Plus, the language is stable regarding the old code. For example I never liked Frozen Bubble 2.X, prefering the design of the 1.X and having no care for its new network support. While it is a big application for which you certainly would never think of Perl and it have been leaving unmaintained for >15years, I spent no more than one big hour for the whole (search the doc, fix the code, patch and repack) to keep it running.

But don't get me wrong, though. Here I don't advocate Perl is the best language you have ever met, just it's IMO the best alternative when you love shell programing (which is also subject to much loathing, BTW) as I do.
TLDR: I'll admit that my reaction was a bit over the top. Long and boring rant follows.

I've had to support various flavors of perl scripts in the Day Job over the years.
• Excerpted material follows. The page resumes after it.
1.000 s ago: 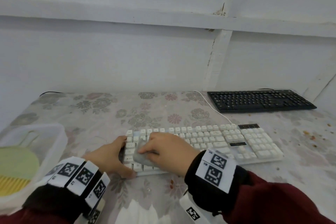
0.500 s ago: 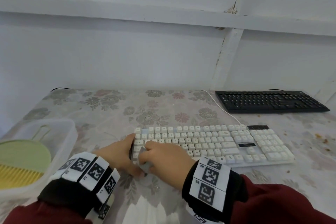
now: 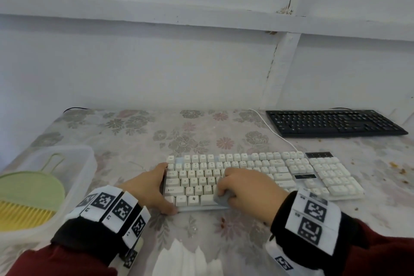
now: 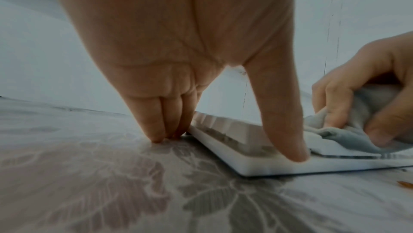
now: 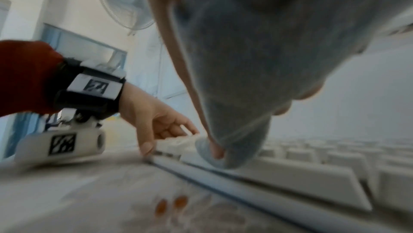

Some of them were written by software engineers who tried very very hard to make said scripts comprehensible by the poor support weasel(s) who would have to, well, support them.

The problem with perl from my perspective is that it is a very rich scripting language. You can find a subset of perl that perfectly matches the way you personally think and write code. (Kinda like FORTH in a way.) It's almost like you can create a language of your own in perl.

Some of us (me, for example), absolutely suck at learning new human languages with their who-fucking-dreamed-THAT-up rules. (And my native tongue is American English which is chock full of who-fucking-dreamed-THAT-up rules!)

I've found that reading someone else's perl code is a close parallel to learning a new human language with who-fucking-dreamed-THAT-up rules. It's perfectly clear to the person who wrote it and it's perfectly clear to someone who understands the dialect of that subset of perl. I'm not one of them.

I give full and unbounded props to the perl documentation! I may hate the language, but there's no lack of default help available for every function, wart, and weird construct perl uses. (That may seem to be a back-handed complement, but I really mean it. I can't think of much more a human could do to effectively document perl. If you have a question, the answer is almost certainly there.)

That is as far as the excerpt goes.